[TASK INPUTS]

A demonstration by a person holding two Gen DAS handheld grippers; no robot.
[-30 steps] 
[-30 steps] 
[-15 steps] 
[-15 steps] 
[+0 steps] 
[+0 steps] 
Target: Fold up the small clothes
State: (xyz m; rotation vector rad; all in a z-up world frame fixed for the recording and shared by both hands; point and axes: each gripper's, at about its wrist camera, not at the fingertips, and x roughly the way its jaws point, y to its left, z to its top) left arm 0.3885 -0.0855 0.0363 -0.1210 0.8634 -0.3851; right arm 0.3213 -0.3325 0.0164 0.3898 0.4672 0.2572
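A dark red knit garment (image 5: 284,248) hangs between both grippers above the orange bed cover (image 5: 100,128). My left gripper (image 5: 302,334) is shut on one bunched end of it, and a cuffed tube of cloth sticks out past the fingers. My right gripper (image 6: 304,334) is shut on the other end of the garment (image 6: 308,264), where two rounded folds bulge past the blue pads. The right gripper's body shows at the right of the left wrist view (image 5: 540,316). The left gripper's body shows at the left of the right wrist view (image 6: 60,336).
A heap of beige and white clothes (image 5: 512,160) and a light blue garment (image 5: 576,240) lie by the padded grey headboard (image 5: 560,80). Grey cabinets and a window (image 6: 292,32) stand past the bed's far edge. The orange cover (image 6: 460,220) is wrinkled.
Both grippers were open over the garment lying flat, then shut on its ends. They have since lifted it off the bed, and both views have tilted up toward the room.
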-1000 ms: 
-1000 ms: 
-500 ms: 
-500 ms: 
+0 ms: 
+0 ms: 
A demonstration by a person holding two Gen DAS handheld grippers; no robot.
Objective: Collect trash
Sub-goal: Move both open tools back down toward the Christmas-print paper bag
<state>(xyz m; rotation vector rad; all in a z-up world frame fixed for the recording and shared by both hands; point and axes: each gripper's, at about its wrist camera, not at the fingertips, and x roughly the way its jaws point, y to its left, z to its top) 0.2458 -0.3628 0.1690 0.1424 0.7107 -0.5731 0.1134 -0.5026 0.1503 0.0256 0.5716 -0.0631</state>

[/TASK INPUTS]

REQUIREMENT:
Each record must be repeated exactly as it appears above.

SOLUTION TO THE EXERCISE:
A demonstration by a person holding two Gen DAS handheld grippers; no robot.
[-30 steps] 
[-30 steps] 
[-15 steps] 
[-15 steps] 
[+0 steps] 
[+0 steps] 
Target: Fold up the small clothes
State: (xyz m; rotation vector rad; all in a z-up world frame fixed for the recording and shared by both hands; point and axes: each gripper's, at about its wrist camera, not at the fingertips, and x roughly the way its jaws point, y to its left, z to its top) left arm 0.3885 -0.0855 0.0363 -0.1210 0.8634 -0.3851; right arm 0.3213 -0.3325 0.0164 0.3898 0.4672 0.2572
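A dark red knit garment (image 5: 284,248) hangs between both grippers above the orange bed cover (image 5: 100,128). My left gripper (image 5: 302,334) is shut on one bunched end of it, and a cuffed tube of cloth sticks out past the fingers. My right gripper (image 6: 304,334) is shut on the other end of the garment (image 6: 308,264), where two rounded folds bulge past the blue pads. The right gripper's body shows at the right of the left wrist view (image 5: 540,316). The left gripper's body shows at the left of the right wrist view (image 6: 60,336).
A heap of beige and white clothes (image 5: 512,160) and a light blue garment (image 5: 576,240) lie by the padded grey headboard (image 5: 560,80). Grey cabinets and a window (image 6: 292,32) stand past the bed's far edge. The orange cover (image 6: 460,220) is wrinkled.
Both grippers were open over the garment lying flat, then shut on its ends. They have since lifted it off the bed, and both views have tilted up toward the room.
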-1000 ms: 
-1000 ms: 
-500 ms: 
-500 ms: 
+0 ms: 
+0 ms: 
A demonstration by a person holding two Gen DAS handheld grippers; no robot.
Objective: Collect trash
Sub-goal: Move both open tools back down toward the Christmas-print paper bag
<state>(xyz m; rotation vector rad; all in a z-up world frame fixed for the recording and shared by both hands; point and axes: each gripper's, at about its wrist camera, not at the fingertips, and x roughly the way its jaws point, y to its left, z to its top) 0.2458 -0.3628 0.1690 0.1424 0.7107 -0.5731 0.1134 -0.5026 0.1503 0.0256 0.5716 -0.0631</state>

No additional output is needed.